To make things more complicated, there are now rigid foam sheathings, wax-impregnated OSB sheathings, membrane-coated OSB sheathings, and foam-backed cement-board sheathings.
Foundation walls cannot dry to the outside
Because foundations are buried in the ground, they'll always be damp, so it's important to keep them from absorbing moisture. Brush-on damp-proofing — or, even better, dimple mats — help keep basement walls dry. Basement walls should be backfilled with coarse granular material to interrupt capillarity and to help ground- and stormwater flow toward the footing drains.
There are two approaches to preventing the inside of a foundation wall from acting as a condensing surface for warm, interior moisture. The first is to keep the concrete warm by installing exterior insulation. The second is to prevent interior air or water vapor from reaching the concrete by installing a layer of rigid foam with sealed seams on the inside of the foundation wall.
Let siding dry
The majority of the leaks in the walls above the foundation occurs at holes in the siding and at bad flashing details. Once water gets in, it's critical that it gets out. Outside the wall, back-vented siding allows water to drain away after it gets behind the siding. Housewrap can allow moisture vapor to pass from the inside out while stopping exterior liquid.

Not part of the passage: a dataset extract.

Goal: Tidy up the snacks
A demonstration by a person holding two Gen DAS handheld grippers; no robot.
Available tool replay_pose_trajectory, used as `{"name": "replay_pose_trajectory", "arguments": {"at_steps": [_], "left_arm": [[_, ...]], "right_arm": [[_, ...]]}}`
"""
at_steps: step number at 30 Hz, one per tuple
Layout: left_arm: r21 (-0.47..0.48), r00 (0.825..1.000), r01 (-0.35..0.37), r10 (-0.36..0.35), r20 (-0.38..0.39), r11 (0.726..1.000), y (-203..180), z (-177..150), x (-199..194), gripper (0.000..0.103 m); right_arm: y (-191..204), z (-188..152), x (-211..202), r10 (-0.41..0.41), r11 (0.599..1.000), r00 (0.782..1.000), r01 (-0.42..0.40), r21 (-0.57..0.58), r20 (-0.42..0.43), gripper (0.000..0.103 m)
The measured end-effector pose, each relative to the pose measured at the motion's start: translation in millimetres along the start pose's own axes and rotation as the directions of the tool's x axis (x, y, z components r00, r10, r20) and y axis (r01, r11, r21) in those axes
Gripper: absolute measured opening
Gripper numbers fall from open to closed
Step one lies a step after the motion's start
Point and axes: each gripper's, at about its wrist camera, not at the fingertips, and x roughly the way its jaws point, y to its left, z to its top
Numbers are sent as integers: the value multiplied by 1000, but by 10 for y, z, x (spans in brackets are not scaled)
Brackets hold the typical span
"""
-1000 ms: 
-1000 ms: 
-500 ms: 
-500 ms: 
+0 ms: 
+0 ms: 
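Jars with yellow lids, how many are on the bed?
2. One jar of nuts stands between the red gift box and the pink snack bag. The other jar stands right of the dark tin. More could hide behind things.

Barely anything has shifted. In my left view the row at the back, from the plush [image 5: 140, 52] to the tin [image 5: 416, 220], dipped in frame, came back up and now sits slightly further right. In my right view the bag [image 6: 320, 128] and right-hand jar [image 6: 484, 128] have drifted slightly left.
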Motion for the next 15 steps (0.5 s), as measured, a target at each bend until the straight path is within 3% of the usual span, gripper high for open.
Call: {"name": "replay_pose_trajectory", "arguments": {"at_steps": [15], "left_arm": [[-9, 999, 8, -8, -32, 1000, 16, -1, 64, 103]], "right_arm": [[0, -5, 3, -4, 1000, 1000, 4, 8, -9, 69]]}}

Plastic vapor barriers can keep walls wet
Plastic vapor barriers are often used inside the wall to keep walls dry, but in fact, they can trap more moisture than they keep out. Most building scientists agree that plastic vapor barriers are unnecessary and counterproductive in all but the coldest climates, such as very cold northern states and most of Canada. The permeability of so-called smart vapor retarders (such as kraft paper, MemBrain, or even asphalt felt paper) can change depending on the humidity in their surroundings. They're impermeable in dry conditions but permeable when wet. This allows a wet wall to dry out. Another option is to use a vapor-retarding paint and insulation (such as cellulose) that can absorb and release small amounts of moisture.
For more information on vapor barriers, see:
- Vapor Retarders and Vapor Barriers
- Forget Vapor Diffusion — Stop the Air Leaks!
- Do I Need a Vapor Retarder?
Roofs are trickier because they're sloped, so sometimes a leak inside isn't anywhere near where it came in from outside. It's easier to locate a roof leak in a house that has a ventilated, unconditioned attic than in a house with a conditioned attic or insulated cathedral ceilings. The sooner a roof leak is noticed, the less likely it is that the roof sheathing will have extensive rot.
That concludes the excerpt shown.